Write out the records in full and without alteration, setting aside their pictures.

============================================================

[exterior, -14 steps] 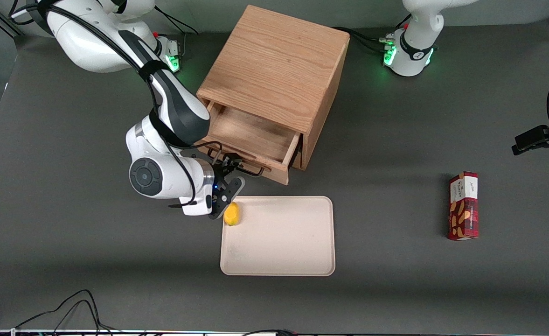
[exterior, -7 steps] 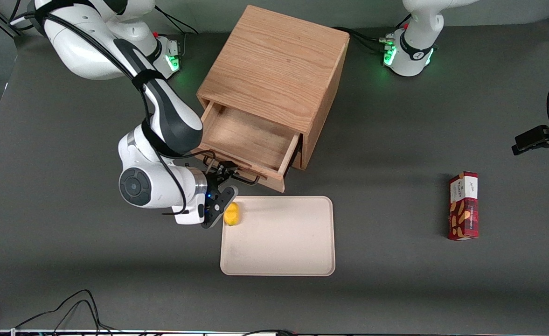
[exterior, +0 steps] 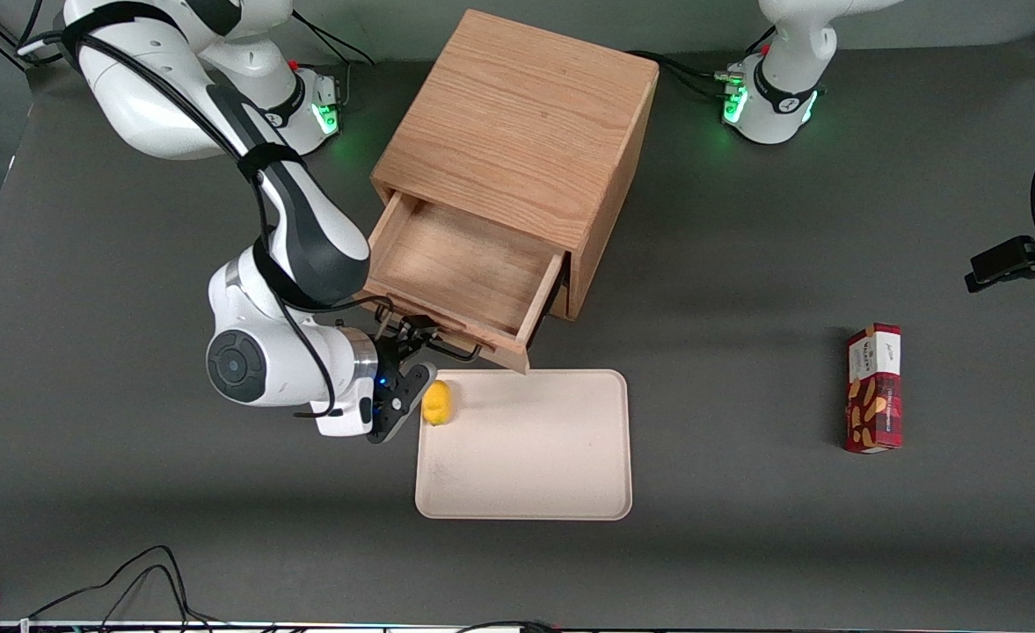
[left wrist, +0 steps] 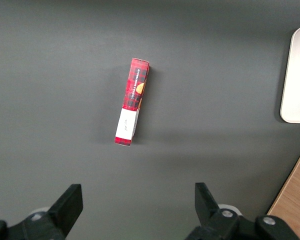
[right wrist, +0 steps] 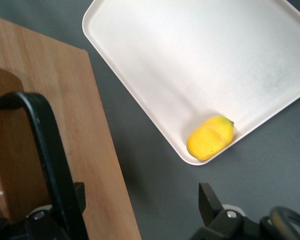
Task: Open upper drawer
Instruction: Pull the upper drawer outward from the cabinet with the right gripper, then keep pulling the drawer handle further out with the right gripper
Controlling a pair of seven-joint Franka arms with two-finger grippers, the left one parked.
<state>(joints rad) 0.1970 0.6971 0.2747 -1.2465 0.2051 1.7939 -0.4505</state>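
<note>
The oak cabinet (exterior: 526,123) stands in the middle of the table. Its upper drawer (exterior: 460,264) is pulled well out toward the front camera, and its bare wood floor shows. The thin black handle (exterior: 448,347) runs along the drawer front (right wrist: 90,150). My right gripper (exterior: 411,356) is at the handle's end toward the working arm's side. In the right wrist view the gripper (right wrist: 142,200) is open, with the handle bar (right wrist: 45,145) lying against the inner face of one finger (right wrist: 79,192) and the drawer front's edge between the fingers. The lower drawer is hidden.
A cream tray (exterior: 535,475) lies just nearer the front camera than the drawer, almost touching its corner. A yellow lemon (exterior: 436,402) sits in the tray's corner beside my gripper. A red snack box (exterior: 874,388) lies toward the parked arm's end.
The upper drawer has slid farther out of the cabinet toward the front camera. My gripper and arm have moved with the handle, nearer the tray's corner.
</note>
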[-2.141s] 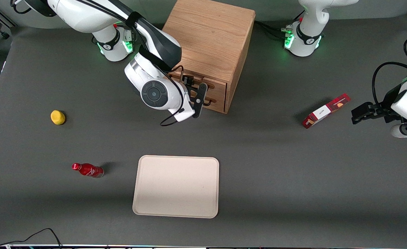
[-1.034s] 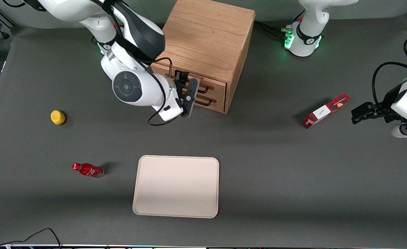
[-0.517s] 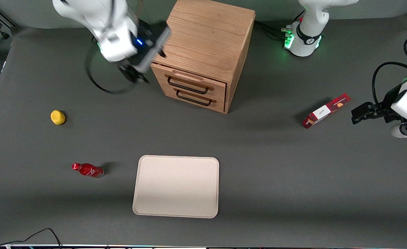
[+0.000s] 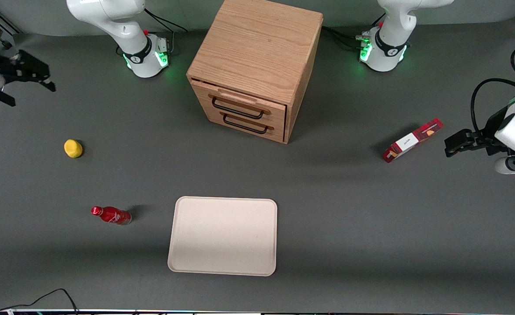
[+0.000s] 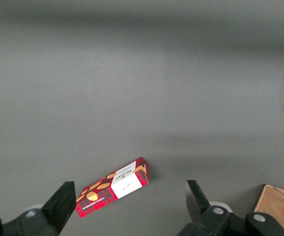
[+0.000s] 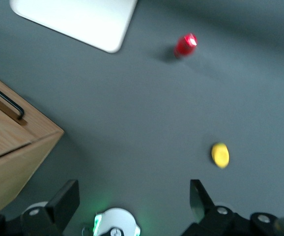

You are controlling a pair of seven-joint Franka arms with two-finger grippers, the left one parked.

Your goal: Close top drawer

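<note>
The wooden cabinet (image 4: 257,48) stands near the robot bases. Its top drawer (image 4: 239,101) has a black wire handle (image 4: 236,110) under a wooden lip. The drawer's front sits about level with the lower drawer's front, with a thin dark seam under the cabinet top. My gripper (image 4: 33,95) hangs far off toward the working arm's end of the table, well apart from the cabinet. It is open with nothing between its fingers. In the right wrist view the gripper (image 6: 132,197) is over bare table, and a corner of the cabinet (image 6: 19,147) shows.
A yellow ball-like object (image 4: 73,148) and a red bottle (image 4: 111,215) lie toward the working arm's end. A cream tray (image 4: 223,236) lies nearer the front camera than the cabinet. A red box (image 4: 412,140) lies toward the parked arm's end.
My gripper has left the drawer fronts, risen past the cabinet's corner and swung out to the working arm's end of the table. The drawers now show uncovered.
</note>
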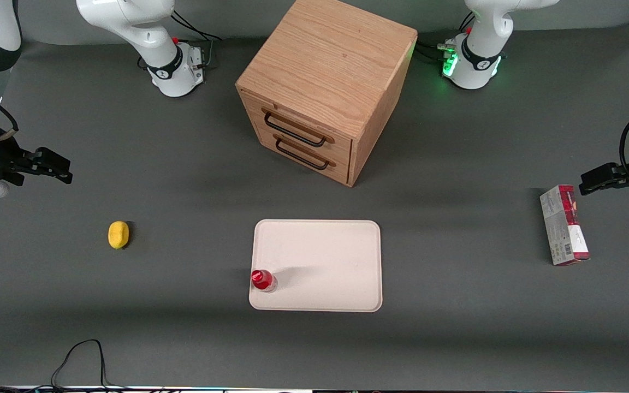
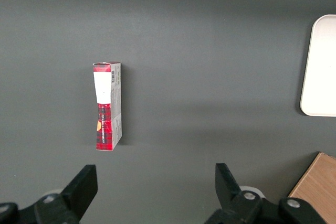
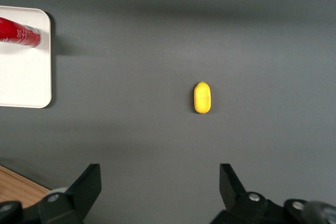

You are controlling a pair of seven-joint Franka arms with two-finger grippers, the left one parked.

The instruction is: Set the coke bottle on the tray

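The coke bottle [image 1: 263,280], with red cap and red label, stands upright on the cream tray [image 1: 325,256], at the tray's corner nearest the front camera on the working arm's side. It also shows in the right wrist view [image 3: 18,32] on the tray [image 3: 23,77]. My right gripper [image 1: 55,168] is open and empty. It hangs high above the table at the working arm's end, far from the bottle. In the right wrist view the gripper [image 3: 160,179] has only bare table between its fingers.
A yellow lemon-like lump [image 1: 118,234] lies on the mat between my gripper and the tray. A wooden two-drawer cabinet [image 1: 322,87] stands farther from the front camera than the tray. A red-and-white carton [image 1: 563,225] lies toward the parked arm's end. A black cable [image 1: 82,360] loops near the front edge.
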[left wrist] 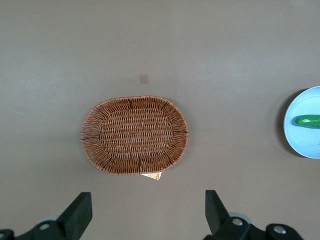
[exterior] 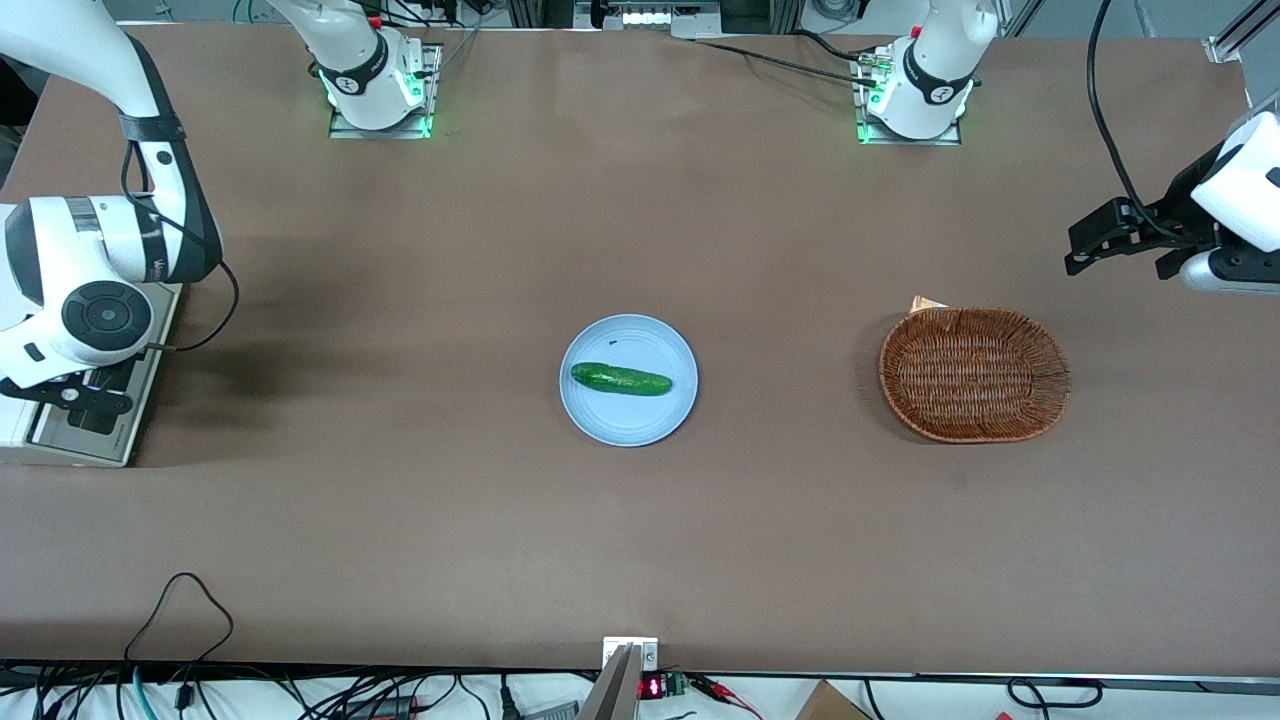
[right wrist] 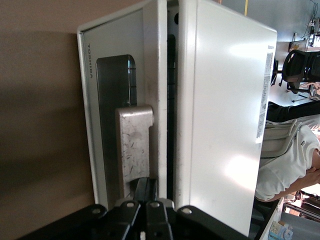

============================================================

_Written solution_.
[exterior, -14 steps] 
[exterior, -7 steps] 
[exterior, +0 steps] 
[left wrist, +0 steps] 
[right wrist, +0 steps] 
Task: Open upper drawer
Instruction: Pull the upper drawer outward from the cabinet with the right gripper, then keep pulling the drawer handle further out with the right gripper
Controlling a pair of seven-joint Franka arms with two-finger grippers, the left one parked.
<state>(joints rad) 0.1970 0.6971 0.2747 -1.2465 0.2051 1.7939 -0.4505</state>
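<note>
The oak cabinet (exterior: 526,123) stands in the middle of the table. Its upper drawer (exterior: 460,264) is pulled well out toward the front camera, and its bare wood floor shows. The thin black handle (exterior: 448,347) runs along the drawer front (right wrist: 90,150). My right gripper (exterior: 411,356) is at the handle's end toward the working arm's side. In the right wrist view the gripper (right wrist: 142,200) is open, with the handle bar (right wrist: 45,145) lying against the inner face of one finger (right wrist: 79,192) and the drawer front's edge between the fingers. The lower drawer is hidden.
A cream tray (exterior: 535,475) lies just nearer the front camera than the drawer, almost touching its corner. A yellow lemon (exterior: 436,402) sits in the tray's corner beside my gripper. A red snack box (exterior: 874,388) lies toward the parked arm's end.
The upper drawer has slid farther out of the cabinet toward the front camera. My gripper and arm have moved with the handle, nearer the tray's corner.
</note>
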[-2.141s] 
[-1.034s] 
[-0.517s] 
[+0.000s] 
[+0.000s] 
[+0.000s] 

You are controlling a pair of seven-joint Franka arms with two-finger grippers, the left one parked.

Your goal: Close top drawer

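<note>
The wooden cabinet (image 4: 257,48) stands near the robot bases. Its top drawer (image 4: 239,101) has a black wire handle (image 4: 236,110) under a wooden lip. The drawer's front sits about level with the lower drawer's front, with a thin dark seam under the cabinet top. My gripper (image 4: 33,95) hangs far off toward the working arm's end of the table, well apart from the cabinet. It is open with nothing between its fingers. In the right wrist view the gripper (image 6: 132,197) is over bare table, and a corner of the cabinet (image 6: 19,147) shows.
A yellow ball-like object (image 4: 73,148) and a red bottle (image 4: 111,215) lie toward the working arm's end. A cream tray (image 4: 223,236) lies nearer the front camera than the cabinet. A red box (image 4: 412,140) lies toward the parked arm's end.
My gripper has left the drawer fronts, risen past the cabinet's corner and swung out to the working arm's end of the table. The drawers now show uncovered.
</note>
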
You are controlling a pair of seven-joint Franka arms with two-finger grippers, the left one parked.

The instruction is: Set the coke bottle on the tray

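The coke bottle [image 1: 263,280], with red cap and red label, stands upright on the cream tray [image 1: 325,256], at the tray's corner nearest the front camera on the working arm's side. It also shows in the right wrist view [image 3: 18,32] on the tray [image 3: 23,77]. My right gripper [image 1: 55,168] is open and empty. It hangs high above the table at the working arm's end, far from the bottle. In the right wrist view the gripper [image 3: 160,179] has only bare table between its fingers.
A yellow lemon-like lump [image 1: 118,234] lies on the mat between my gripper and the tray. A wooden two-drawer cabinet [image 1: 322,87] stands farther from the front camera than the tray. A red-and-white carton [image 1: 563,225] lies toward the parked arm's end. A black cable [image 1: 82,360] loops near the front edge.
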[left wrist] 
[exterior] 
[right wrist] 

No more output is given for this exercise.